Stored entries
----------

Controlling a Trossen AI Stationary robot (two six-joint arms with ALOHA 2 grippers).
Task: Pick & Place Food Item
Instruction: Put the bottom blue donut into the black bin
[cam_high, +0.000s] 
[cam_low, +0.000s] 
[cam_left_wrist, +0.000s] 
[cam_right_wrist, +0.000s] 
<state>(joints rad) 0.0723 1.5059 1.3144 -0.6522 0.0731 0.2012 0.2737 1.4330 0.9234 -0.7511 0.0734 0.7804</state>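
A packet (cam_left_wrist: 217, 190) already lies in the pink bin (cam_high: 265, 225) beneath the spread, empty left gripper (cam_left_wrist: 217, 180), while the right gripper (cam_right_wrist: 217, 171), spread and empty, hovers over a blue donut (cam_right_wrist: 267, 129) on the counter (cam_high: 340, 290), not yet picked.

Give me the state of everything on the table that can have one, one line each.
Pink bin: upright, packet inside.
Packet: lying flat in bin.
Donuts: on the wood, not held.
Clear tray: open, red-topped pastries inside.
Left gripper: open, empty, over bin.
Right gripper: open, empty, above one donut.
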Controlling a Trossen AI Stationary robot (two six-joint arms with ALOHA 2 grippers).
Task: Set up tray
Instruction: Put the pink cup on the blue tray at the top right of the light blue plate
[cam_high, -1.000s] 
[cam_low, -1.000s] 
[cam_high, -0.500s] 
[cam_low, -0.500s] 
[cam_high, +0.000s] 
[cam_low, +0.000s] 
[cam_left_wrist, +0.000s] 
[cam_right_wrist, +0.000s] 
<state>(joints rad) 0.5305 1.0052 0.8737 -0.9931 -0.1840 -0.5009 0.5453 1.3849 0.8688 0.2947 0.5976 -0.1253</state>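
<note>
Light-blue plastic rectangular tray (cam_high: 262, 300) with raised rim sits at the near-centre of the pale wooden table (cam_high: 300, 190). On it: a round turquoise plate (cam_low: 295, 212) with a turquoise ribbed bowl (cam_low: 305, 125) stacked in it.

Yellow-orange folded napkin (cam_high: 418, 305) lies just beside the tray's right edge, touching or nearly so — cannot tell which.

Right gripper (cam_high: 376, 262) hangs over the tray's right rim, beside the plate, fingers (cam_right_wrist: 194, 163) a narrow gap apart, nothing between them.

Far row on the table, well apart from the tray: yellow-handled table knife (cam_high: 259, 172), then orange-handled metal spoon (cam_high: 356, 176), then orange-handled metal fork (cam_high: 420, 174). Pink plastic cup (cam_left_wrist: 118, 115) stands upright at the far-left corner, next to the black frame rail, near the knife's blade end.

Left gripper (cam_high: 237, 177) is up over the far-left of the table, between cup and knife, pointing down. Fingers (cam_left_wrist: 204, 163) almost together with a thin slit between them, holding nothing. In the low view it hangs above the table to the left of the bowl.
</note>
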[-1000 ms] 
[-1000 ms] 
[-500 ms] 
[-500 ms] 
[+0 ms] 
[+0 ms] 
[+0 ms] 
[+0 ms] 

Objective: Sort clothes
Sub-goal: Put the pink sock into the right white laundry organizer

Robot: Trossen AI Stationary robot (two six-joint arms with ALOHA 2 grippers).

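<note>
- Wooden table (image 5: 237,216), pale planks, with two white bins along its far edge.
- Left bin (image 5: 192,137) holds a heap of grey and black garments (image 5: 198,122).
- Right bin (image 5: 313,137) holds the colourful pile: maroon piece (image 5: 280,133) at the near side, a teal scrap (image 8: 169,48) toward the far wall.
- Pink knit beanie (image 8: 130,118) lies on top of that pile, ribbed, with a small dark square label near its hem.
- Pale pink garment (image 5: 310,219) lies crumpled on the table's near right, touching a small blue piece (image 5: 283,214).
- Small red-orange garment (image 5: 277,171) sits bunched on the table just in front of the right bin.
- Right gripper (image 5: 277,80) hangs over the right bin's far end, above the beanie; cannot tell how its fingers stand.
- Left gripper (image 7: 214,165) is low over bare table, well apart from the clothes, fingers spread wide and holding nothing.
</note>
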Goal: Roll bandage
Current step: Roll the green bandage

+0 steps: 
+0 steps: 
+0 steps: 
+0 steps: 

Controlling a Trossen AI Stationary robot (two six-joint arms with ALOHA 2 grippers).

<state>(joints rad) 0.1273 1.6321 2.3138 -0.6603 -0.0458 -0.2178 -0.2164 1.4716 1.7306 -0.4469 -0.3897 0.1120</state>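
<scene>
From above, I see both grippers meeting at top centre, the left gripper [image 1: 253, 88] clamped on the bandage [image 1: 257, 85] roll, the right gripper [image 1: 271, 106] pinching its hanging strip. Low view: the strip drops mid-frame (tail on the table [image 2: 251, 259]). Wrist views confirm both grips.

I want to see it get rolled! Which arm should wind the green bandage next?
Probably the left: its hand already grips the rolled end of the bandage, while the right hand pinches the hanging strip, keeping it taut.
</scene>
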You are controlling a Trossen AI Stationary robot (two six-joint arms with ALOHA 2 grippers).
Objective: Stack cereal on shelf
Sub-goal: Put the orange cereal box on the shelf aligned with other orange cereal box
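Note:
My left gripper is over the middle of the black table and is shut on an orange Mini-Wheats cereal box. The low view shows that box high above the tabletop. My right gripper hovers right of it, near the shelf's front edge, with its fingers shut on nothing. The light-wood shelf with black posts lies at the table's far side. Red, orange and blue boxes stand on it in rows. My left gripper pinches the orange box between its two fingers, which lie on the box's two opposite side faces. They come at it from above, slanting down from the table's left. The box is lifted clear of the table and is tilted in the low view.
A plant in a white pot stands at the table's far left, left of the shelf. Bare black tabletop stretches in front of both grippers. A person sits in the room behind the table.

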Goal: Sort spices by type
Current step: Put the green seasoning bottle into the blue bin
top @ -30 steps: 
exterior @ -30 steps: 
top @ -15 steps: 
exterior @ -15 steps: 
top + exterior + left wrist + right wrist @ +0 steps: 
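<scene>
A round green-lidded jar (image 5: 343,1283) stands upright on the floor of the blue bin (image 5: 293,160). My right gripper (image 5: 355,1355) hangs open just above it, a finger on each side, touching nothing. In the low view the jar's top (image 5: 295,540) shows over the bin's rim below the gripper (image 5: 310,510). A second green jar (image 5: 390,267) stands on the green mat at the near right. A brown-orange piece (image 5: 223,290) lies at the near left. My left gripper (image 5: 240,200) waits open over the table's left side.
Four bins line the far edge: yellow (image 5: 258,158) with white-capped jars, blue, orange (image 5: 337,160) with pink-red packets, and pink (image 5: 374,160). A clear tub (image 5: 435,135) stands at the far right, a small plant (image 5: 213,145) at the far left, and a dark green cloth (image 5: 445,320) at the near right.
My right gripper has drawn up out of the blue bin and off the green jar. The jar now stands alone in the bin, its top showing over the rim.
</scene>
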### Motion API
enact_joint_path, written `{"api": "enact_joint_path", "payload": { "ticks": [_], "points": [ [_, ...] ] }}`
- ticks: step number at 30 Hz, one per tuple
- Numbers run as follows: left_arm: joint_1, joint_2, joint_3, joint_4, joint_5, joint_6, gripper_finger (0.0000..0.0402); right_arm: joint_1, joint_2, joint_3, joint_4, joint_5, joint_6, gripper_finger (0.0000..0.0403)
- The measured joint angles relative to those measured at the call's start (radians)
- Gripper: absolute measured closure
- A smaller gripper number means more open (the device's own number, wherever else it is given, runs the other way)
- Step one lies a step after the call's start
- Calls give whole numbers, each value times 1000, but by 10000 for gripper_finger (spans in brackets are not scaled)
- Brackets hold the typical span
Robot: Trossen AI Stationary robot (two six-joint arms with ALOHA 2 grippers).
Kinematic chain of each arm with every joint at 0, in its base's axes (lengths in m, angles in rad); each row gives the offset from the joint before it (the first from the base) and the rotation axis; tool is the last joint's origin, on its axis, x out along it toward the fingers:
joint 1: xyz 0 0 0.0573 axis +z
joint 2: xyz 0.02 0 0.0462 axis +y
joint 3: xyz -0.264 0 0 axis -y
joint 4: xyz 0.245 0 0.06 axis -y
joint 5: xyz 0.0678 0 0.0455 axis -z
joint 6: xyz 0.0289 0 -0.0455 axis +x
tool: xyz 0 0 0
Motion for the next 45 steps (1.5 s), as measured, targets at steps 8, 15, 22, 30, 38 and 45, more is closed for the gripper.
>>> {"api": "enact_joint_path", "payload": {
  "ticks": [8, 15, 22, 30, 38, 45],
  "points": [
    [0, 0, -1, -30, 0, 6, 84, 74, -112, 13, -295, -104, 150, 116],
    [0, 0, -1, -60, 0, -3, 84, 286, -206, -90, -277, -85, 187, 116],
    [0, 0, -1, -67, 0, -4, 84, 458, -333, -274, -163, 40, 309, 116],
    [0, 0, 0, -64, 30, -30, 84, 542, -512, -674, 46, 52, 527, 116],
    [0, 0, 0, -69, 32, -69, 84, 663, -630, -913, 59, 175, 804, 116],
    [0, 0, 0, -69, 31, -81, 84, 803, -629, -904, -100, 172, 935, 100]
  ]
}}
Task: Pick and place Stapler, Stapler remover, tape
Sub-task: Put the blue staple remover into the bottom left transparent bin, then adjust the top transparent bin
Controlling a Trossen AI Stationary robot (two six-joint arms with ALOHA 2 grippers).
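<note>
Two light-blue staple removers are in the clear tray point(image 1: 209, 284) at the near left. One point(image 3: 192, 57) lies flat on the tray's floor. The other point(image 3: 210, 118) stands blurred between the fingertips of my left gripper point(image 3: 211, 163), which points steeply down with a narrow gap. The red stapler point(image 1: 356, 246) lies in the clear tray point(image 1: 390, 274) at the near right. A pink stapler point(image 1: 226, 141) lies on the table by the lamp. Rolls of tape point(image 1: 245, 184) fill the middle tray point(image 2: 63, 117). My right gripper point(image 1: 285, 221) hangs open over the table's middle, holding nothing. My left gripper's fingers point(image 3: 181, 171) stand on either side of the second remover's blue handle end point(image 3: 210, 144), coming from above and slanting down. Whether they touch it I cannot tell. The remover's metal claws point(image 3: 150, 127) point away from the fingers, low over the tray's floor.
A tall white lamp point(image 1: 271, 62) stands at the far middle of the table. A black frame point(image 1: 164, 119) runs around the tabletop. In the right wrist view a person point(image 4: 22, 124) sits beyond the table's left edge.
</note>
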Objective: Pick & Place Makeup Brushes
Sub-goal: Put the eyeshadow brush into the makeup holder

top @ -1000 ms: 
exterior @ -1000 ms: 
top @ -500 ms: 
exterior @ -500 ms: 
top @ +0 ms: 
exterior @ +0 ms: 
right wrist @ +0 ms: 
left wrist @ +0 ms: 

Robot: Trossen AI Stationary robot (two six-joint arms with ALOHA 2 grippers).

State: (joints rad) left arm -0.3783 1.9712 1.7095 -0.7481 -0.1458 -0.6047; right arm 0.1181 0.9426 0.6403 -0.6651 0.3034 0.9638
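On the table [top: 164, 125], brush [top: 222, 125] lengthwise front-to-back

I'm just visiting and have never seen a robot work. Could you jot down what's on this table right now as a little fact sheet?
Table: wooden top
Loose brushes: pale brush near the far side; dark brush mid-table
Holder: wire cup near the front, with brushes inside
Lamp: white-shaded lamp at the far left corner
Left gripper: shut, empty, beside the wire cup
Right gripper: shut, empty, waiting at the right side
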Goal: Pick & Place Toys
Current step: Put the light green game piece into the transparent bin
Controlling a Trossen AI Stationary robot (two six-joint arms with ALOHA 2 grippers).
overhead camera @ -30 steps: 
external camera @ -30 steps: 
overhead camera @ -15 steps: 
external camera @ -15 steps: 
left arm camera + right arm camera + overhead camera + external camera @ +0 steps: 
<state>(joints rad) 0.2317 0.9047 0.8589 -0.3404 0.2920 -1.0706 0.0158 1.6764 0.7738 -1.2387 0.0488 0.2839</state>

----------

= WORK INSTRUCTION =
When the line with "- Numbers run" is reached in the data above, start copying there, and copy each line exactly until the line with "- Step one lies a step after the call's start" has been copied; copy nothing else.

= EXPECTED ANSWER =
- Numbers run as follows: left_arm: joint_1, joint_2, joint_3, joint_4, joint_5, joint_6, gripper_finger (0.0000..0.0402); right_arm: joint_1, joint_2, joint_3, joint_4, joint_5, joint_6, gripper_finger (0.0000..0.0403)
- The measured joint angles relative to those measured at the call's start (radians)
- Gripper: absolute measured closure
- A smaller gripper number means more open (the device's own number, wherever else it is given, runs the other way)
- Step one lies a step after the call's start

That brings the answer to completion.